Work required:
Filter the records for "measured" and keep each line that has it.

[Records from a data collection]
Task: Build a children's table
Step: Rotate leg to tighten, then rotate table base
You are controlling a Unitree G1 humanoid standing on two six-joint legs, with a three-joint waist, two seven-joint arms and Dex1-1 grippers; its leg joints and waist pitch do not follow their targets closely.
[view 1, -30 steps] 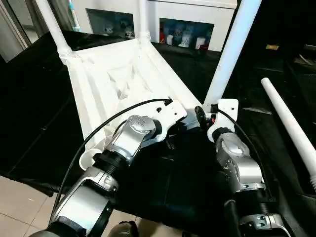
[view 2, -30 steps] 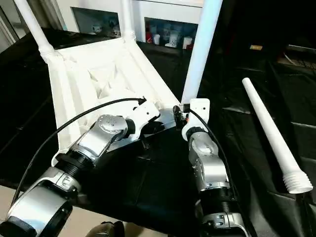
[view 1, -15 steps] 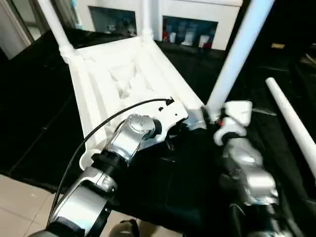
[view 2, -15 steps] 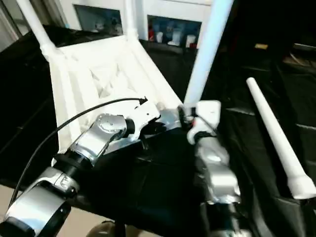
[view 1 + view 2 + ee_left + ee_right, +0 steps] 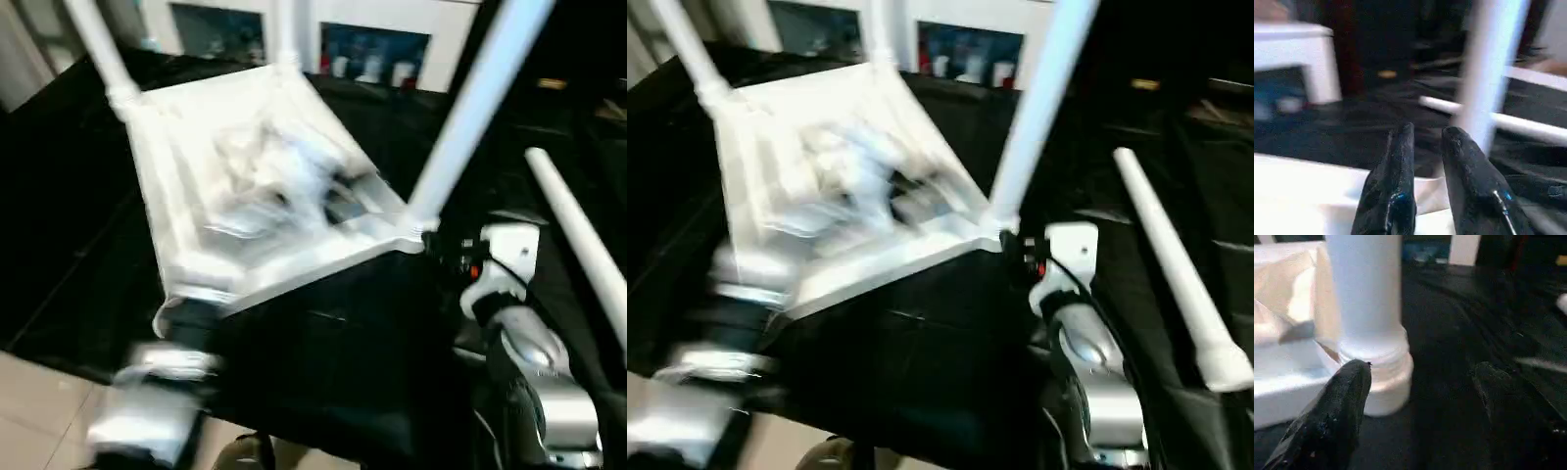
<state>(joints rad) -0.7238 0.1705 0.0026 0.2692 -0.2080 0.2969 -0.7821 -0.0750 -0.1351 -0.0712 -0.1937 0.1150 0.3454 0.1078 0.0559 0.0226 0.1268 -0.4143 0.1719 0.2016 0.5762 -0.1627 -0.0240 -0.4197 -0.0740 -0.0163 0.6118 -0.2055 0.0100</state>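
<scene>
1. In the left eye view the table top (image 5: pixel 245 186) is lying upside down on the black cloth (image 5: pixel 323 352), ribbed underside facing up. Three legs are standing in its corner sockets; the nearest standing leg (image 5: pixel 470 108) is rising from the corner closest to the right gripper (image 5: pixel 446 257). The fourth, loose leg (image 5: pixel 578 235) is lying on the cloth beyond that corner, on the right arm's side, its long axis running away from the robot. The empty socket (image 5: pixel 176 315) is sitting at the near corner on the left arm's side. The left arm is smearing across the top, too blurred to read.

2. The right eye view is giving the same layout and is also showing the loose leg's ridged plug end (image 5: pixel 1225 364) pointing toward the robot. Judging from this, the right arm is the nearer one to it.

3. In the left wrist view the left gripper (image 5: pixel 1424 134) is holding nothing, its fingers a narrow gap apart, with the standing leg just beyond them.

4. In the right wrist view the right gripper (image 5: pixel 1425 377) is spread wide and empty, one finger (image 5: pixel 1347 391) close beside the standing leg's collar (image 5: pixel 1376 377); whether it is touching, I cannot tell.
</scene>
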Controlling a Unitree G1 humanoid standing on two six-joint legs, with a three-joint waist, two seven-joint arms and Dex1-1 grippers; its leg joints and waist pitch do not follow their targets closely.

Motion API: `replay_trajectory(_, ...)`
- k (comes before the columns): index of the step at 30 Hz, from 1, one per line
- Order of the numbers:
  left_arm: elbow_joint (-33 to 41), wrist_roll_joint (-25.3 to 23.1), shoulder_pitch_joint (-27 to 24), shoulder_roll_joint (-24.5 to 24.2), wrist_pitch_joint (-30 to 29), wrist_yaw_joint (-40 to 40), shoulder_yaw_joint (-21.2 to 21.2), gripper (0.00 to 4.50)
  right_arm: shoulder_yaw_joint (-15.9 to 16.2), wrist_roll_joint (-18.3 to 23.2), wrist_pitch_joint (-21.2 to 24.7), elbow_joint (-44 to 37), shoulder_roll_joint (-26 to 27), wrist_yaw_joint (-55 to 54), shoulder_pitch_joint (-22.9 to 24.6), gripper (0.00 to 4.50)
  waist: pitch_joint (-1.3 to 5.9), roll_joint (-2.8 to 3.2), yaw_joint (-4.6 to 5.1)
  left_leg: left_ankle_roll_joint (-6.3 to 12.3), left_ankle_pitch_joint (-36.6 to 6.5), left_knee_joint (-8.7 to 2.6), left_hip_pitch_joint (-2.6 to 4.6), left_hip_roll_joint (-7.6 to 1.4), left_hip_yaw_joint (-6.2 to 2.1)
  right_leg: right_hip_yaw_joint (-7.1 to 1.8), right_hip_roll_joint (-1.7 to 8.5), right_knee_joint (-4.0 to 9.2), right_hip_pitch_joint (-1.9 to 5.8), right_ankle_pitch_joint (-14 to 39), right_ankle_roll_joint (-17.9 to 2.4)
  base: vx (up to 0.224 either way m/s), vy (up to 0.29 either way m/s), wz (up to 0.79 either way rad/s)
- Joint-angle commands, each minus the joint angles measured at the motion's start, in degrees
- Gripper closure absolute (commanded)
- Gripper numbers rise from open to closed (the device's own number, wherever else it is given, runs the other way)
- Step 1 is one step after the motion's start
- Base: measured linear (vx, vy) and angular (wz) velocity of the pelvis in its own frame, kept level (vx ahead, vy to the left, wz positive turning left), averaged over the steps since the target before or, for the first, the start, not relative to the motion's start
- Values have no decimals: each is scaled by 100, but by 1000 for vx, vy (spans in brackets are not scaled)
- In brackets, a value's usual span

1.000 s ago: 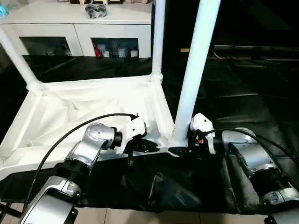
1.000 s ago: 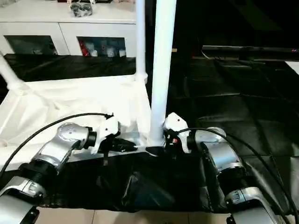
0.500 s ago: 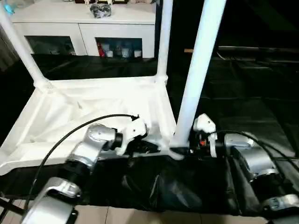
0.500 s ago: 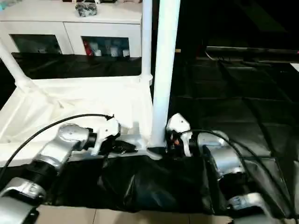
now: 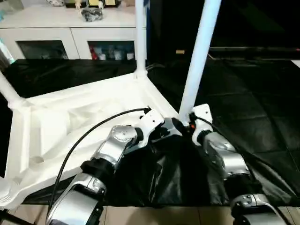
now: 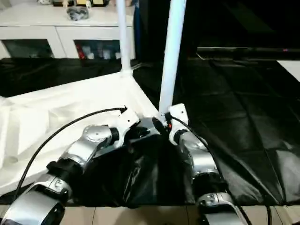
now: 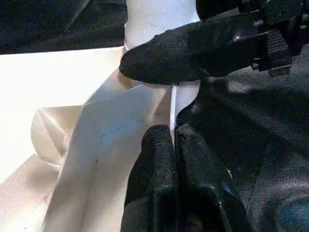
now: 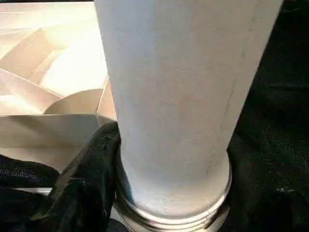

Problem solution:
- Joint-angle commands, each minus the joint angles measured at the motion's start, in degrees
- Base: measured linear (vx, vy) and angular (wz) velocity of the pelvis in its own frame, kept level (vx ahead, vy to the left, wz positive turning left), averaged over the steps since the target before or, for the first, the start, not relative to the motion's start

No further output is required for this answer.